Problem
The reply should contain all of the data below, word for word.

= = = =

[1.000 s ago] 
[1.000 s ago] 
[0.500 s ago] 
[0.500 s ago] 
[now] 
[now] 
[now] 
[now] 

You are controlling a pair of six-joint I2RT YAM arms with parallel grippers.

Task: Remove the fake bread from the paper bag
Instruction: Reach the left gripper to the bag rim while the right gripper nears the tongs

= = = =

Output for this exercise
[1.000 s ago] 
[1.000 s ago] 
[0.500 s ago] 
[0.500 s ago] 
[now] 
[now] 
[now] 
[now] 

You are controlling a pair of six-joint I2RT YAM arms with parallel grippers.

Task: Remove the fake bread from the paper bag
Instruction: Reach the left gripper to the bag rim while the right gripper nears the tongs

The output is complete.